* **BRIEF**:
Every entry must appear in the answer exactly as written.

* **SUPPLIED MATERIAL**:
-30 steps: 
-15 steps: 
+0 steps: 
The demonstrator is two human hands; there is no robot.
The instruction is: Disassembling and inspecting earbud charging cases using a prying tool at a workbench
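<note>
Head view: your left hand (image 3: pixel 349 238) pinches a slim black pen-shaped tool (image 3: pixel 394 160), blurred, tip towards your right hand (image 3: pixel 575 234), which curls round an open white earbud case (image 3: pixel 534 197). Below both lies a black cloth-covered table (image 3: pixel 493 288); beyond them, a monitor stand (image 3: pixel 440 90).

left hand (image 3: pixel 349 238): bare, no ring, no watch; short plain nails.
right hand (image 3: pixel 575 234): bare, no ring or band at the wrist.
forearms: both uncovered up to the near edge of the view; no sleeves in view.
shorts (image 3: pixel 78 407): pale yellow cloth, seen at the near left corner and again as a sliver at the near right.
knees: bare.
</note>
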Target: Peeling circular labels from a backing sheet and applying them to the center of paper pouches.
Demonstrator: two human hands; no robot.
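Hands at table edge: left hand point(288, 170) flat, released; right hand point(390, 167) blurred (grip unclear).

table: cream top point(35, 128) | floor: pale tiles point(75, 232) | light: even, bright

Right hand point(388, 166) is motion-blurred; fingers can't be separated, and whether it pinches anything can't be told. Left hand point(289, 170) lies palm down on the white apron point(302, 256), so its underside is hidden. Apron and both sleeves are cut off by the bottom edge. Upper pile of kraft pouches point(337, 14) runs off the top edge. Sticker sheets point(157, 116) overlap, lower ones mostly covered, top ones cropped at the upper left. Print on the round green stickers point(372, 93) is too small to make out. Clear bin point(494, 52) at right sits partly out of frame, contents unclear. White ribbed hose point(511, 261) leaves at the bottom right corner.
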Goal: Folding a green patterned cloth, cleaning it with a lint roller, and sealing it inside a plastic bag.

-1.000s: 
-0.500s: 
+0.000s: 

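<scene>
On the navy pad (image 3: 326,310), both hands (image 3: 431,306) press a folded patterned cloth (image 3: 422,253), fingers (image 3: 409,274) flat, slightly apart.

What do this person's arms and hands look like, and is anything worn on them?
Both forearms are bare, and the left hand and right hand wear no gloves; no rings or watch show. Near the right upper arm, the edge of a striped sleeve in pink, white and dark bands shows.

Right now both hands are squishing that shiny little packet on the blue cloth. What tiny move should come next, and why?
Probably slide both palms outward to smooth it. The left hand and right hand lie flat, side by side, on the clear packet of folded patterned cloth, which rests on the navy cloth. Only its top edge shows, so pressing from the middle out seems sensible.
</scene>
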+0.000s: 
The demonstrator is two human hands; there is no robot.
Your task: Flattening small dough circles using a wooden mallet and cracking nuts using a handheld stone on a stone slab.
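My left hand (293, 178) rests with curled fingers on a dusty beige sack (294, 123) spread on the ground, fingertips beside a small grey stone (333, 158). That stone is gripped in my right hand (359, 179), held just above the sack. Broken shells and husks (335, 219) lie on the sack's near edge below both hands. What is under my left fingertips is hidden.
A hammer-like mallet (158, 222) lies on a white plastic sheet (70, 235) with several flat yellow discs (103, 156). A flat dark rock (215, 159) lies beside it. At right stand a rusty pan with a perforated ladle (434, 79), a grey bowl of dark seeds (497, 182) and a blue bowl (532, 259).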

* **RESPONSE TO THIS TASK**:
-30 steps: 
-15 steps: 
+0 steps: 
The demonstrator is two human hands; there is no robot.
The instruction is: Disassembling and inspecting earbud charging cases using a prying tool at a workbench
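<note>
Head view: your left hand (image 3: pixel 349 238) pinches a slim black pen-shaped tool (image 3: pixel 394 160), blurred, tip towards your right hand (image 3: pixel 575 234), which curls round an open white earbud case (image 3: pixel 534 197). Below both lies a black cloth-covered table (image 3: pixel 493 288); beyond them, a monitor stand (image 3: pixel 440 90).

left hand (image 3: pixel 349 238): bare, no ring, no watch; short plain nails.
right hand (image 3: pixel 575 234): bare, no ring or band at the wrist.
forearms: both uncovered up to the near edge of the view; no sleeves in view.
shorts (image 3: pixel 78 407): pale yellow cloth, seen at the near left corner and again as a sliver at the near right.
knees: bare.
</note>
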Target: Peeling circular labels from a backing sheet and applying them to the center of paper pouches.
Demonstrator: two human hands; no robot.
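Hands at table edge: left hand point(288, 170) flat, released; right hand point(390, 167) blurred (grip unclear).

table: cream top point(35, 128) | floor: pale tiles point(75, 232) | light: even, bright

Right hand point(388, 166) is motion-blurred; fingers can't be separated, and whether it pinches anything can't be told. Left hand point(289, 170) lies palm down on the white apron point(302, 256), so its underside is hidden. Apron and both sleeves are cut off by the bottom edge. Upper pile of kraft pouches point(337, 14) runs off the top edge. Sticker sheets point(157, 116) overlap, lower ones mostly covered, top ones cropped at the upper left. Print on the round green stickers point(372, 93) is too small to make out. Clear bin point(494, 52) at right sits partly out of frame, contents unclear. White ribbed hose point(511, 261) leaves at the bottom right corner.
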Goal: Folding a green patterned cloth, cleaning it with a lint roller, and sealing it inside a plastic bag.

-1.000s: 
-0.500s: 
+0.000s: 

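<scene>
On the navy pad (image 3: 326,310), both hands (image 3: 431,306) press a folded patterned cloth (image 3: 422,253), fingers (image 3: 409,274) flat, slightly apart.

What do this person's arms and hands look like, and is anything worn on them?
Both forearms are bare, and the left hand and right hand wear no gloves; no rings or watch show. Near the right upper arm, the edge of a striped sleeve in pink, white and dark bands shows.

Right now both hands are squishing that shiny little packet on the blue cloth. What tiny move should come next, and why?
Probably slide both palms outward to smooth it. The left hand and right hand lie flat, side by side, on the clear packet of folded patterned cloth, which rests on the navy cloth. Only its top edge shows, so pressing from the middle out seems sensible.
</scene>
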+0.000s: 
The demonstrator is two human hands; there is no robot.
Your task: Flattening small dough circles using a wooden mallet and cracking nuts using a handheld stone on a stone slab.
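My left hand (293, 178) rests with curled fingers on a dusty beige sack (294, 123) spread on the ground, fingertips beside a small grey stone (333, 158). That stone is gripped in my right hand (359, 179), held just above the sack. Broken shells and husks (335, 219) lie on the sack's near edge below both hands. What is under my left fingertips is hidden.
A hammer-like mallet (158, 222) lies on a white plastic sheet (70, 235) with several flat yellow discs (103, 156). A flat dark rock (215, 159) lies beside it. At right stand a rusty pan with a perforated ladle (434, 79), a grey bowl of dark seeds (497, 182) and a blue bowl (532, 259).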

The answer contains nothing further.